Utilities
Causal Inference Helpers
- bayesgm.utils.helpers.get_ADRF(x_values=None, x_min=None, x_max=None, nb_intervals=None, dataset='Imbens')[source]
Compute the values of the Average Dose-Response Function (ADRF).
- Parameters:
x_values (list or np.ndarray, optional) – A list or array of values at which to evaluate the ADRF. If provided, overrides x_min, x_max, and nb_intervals.
x_min (float, optional) – The minimum value of the range (used when x_values is not provided).
x_max (float, optional) – The maximum value of the range (used when x_values is not provided).
nb_intervals (int, optional) – The number of intervals in the range (used when x_values is not provided).

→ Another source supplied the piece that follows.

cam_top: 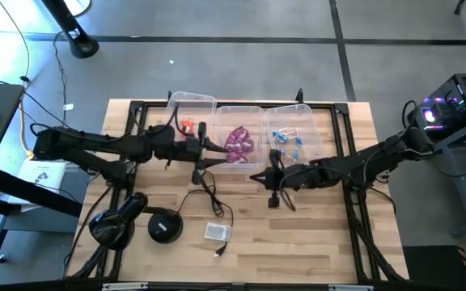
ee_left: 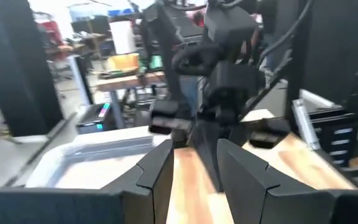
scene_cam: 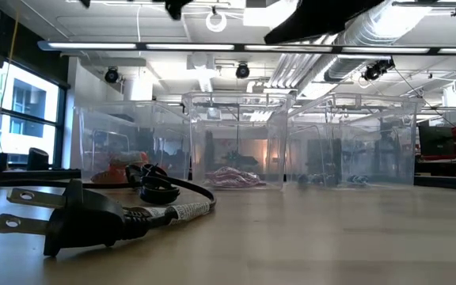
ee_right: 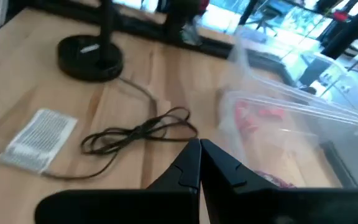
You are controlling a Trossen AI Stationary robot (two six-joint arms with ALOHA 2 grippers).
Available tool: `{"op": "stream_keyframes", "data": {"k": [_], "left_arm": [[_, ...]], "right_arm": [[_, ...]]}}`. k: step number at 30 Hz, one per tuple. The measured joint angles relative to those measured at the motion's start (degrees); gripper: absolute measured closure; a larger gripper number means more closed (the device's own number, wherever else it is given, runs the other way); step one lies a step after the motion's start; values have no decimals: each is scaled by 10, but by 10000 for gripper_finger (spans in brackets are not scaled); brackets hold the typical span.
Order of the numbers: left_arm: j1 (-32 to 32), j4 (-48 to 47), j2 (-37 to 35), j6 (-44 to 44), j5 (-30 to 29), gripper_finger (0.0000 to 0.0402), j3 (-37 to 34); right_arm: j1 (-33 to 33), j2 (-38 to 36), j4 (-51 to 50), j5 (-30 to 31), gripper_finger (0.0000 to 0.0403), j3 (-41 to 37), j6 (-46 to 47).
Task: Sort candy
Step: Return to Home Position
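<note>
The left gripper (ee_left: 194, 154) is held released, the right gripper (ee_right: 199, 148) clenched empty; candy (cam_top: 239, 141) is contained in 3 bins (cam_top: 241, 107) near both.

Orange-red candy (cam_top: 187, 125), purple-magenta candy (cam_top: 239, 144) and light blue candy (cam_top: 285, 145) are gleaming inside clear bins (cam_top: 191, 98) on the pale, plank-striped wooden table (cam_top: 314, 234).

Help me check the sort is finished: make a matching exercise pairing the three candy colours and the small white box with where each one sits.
Things:
1. orange candy
2. purple candy
3. blue candy
4. white box

Places, as seen in the high view:
A. middle bin
B. tabletop
C. left bin
D. right bin

Pairs: 1-C, 2-A, 3-D, 4-B
</note>
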Motion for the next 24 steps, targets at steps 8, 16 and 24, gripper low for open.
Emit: {"op": "stream_keyframes", "data": {"k": [8, 16, 24], "left_arm": [[48, 169, -73, 49, 32, 287, -179], [76, 337, -94, 25, 35, 287, -347], [76, 493, -94, -55, 34, 287, -468]], "right_arm": [[-106, -36, 118, -89, 403, -40, -60], [-193, -41, 124, -183, 403, -27, -59], [-201, -97, 112, -205, 403, -27, -11]]}}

dataset (str, optional) – The dataset name (default: ‘Imbens’). Must be one of {‘Imbens’, ‘Sun’, ‘Lee’}.
- Returns:
true_values – The computed ADRF values.
- Return type:
np.ndarray
Notes
Either x_values or (x_min, x_max, nb_intervals) must be provided.
- Supported datasets:
‘Imbens’: ADRF = x + 2 / (1 + x)^3
‘Sun’: ADRF = x - 1/2 + exp(-0.5) + 1
‘Lee’: ADRF = 1.2 * x + x^3
- bayesgm.utils.helpers.estimate_latent_dims(x, y, v, v_ratio=0.7, z0_dim=3, max_total_dim=64, min_z3_dim=3)[source]
Estimate the latent-dimension split for CausalBGM.
Uses Sliced Inverse Regression (SIR) and PCA to automatically choose dimensions
[z0, z1, z2, z3]for the four latent sub-vectors.- Parameters:
x (np.ndarray) – Treatment variable with shape
(n, 1).y (np.ndarray) – Outcome variable with shape
(n, 1).v (np.ndarray) – Covariates with shape
(n, v_dim).v_ratio (float, default=0.7) – Cumulative PCA variance ratio used to determine total latent dimension.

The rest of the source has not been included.